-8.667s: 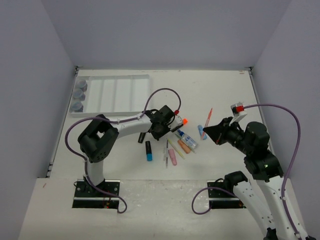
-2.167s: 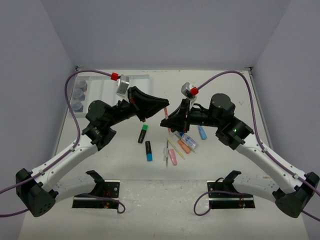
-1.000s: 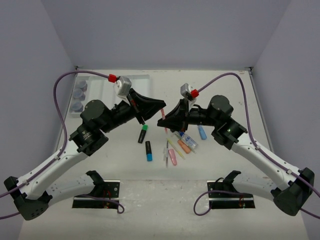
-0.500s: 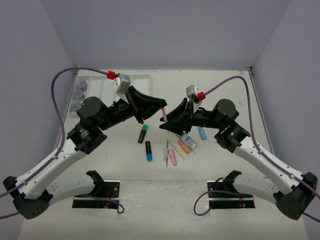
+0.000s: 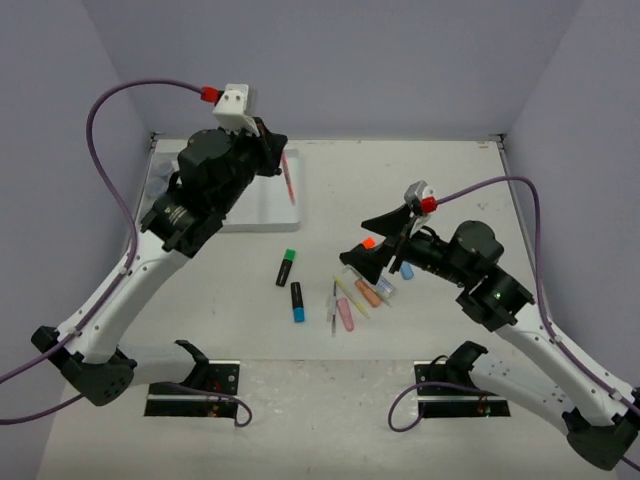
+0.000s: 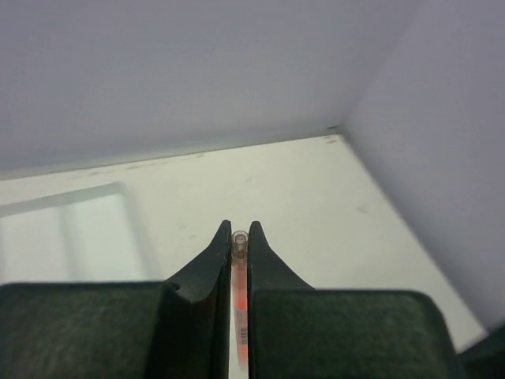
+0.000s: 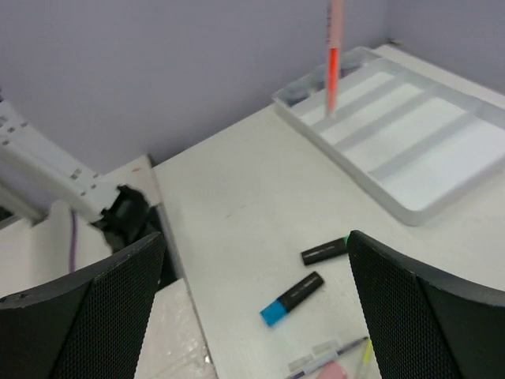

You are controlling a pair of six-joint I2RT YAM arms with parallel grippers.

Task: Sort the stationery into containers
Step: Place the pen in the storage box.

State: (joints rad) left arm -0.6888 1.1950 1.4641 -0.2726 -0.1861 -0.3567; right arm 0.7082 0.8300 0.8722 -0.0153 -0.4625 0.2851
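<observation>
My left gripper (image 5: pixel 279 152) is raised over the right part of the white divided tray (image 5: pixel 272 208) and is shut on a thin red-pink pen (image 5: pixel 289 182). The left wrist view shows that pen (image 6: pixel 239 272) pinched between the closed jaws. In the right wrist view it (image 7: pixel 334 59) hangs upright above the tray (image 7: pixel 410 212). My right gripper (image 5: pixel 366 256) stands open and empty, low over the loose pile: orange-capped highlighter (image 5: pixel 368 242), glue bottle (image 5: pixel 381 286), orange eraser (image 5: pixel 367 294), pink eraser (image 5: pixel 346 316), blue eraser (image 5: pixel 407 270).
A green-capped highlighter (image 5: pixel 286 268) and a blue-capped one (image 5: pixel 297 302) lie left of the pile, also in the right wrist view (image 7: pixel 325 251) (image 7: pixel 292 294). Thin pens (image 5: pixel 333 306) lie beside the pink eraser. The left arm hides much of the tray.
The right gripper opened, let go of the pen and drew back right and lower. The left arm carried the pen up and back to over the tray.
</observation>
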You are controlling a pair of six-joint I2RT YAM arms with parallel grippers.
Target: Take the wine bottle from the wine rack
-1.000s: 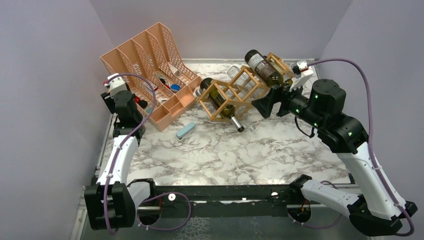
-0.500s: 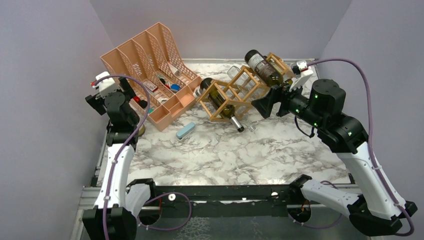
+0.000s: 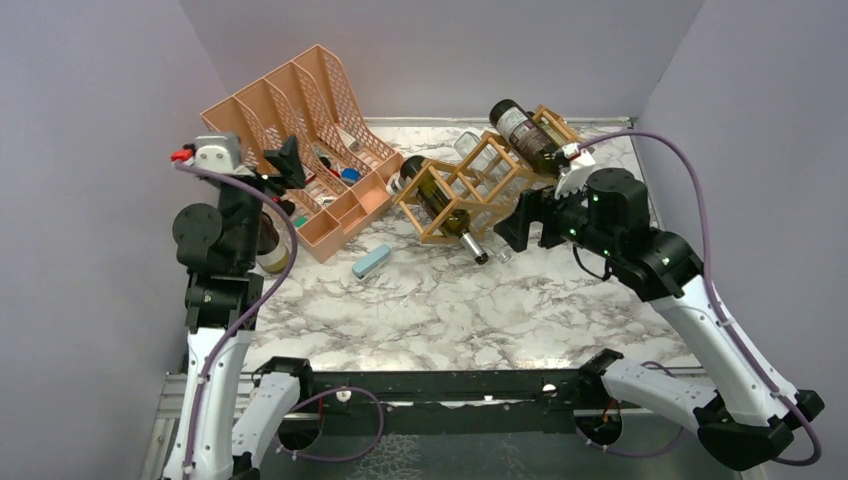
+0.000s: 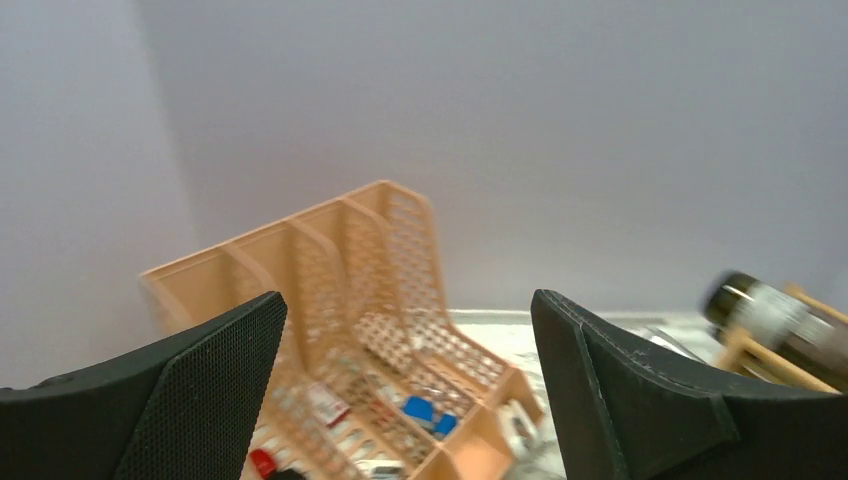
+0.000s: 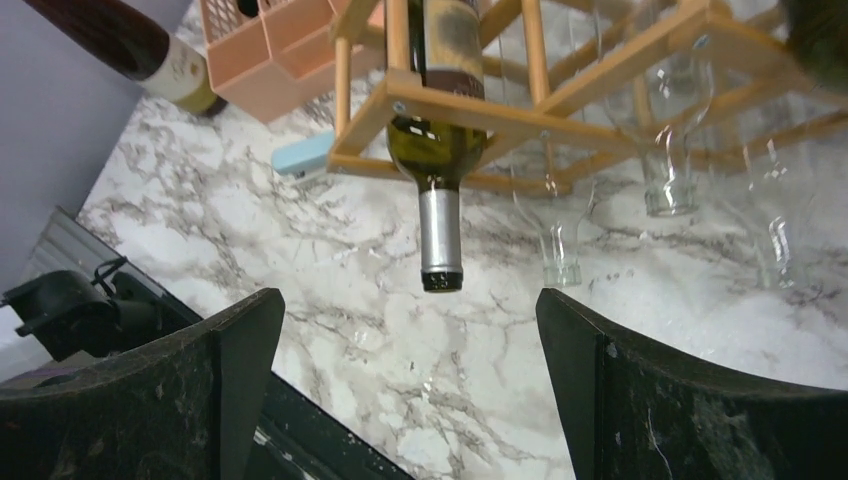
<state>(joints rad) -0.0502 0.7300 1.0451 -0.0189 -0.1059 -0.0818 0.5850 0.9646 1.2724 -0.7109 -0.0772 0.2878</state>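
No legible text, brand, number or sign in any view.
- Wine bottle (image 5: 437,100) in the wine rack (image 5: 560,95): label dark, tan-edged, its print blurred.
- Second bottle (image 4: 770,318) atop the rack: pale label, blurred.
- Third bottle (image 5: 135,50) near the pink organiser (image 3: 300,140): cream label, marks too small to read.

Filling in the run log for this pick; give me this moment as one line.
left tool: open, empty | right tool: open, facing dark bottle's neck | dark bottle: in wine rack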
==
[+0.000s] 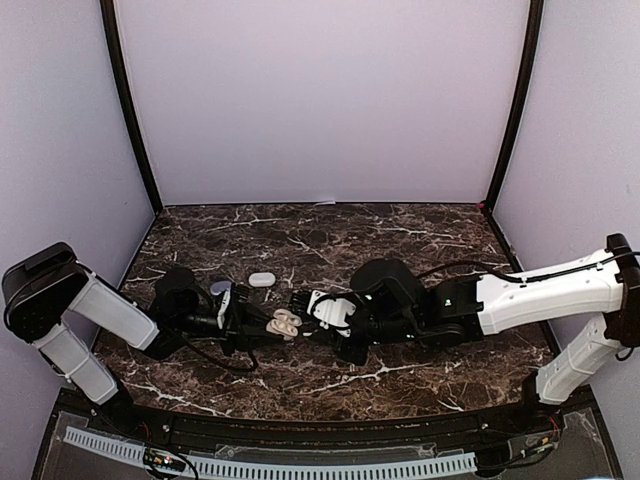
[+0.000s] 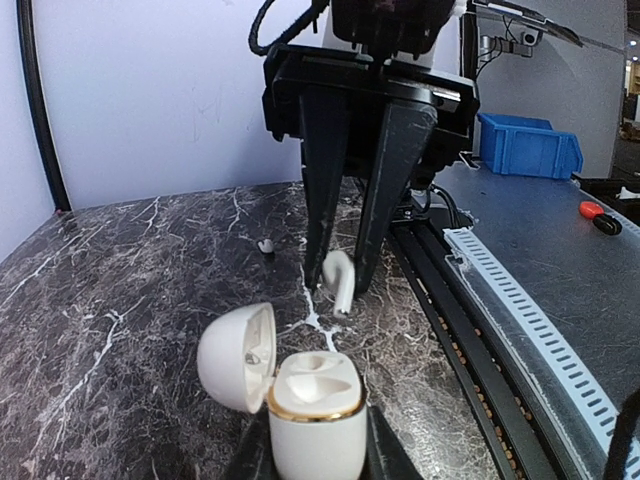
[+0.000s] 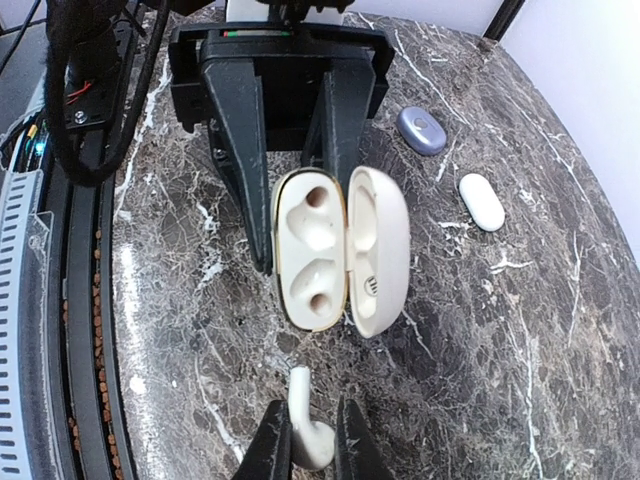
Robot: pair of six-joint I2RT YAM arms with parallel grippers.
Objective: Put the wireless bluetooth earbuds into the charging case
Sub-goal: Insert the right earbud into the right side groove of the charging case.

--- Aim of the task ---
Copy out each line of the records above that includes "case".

--- Exercise output ---
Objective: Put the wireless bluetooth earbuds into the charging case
Sub-goal: Insert the right earbud into the right side groove of the charging case.

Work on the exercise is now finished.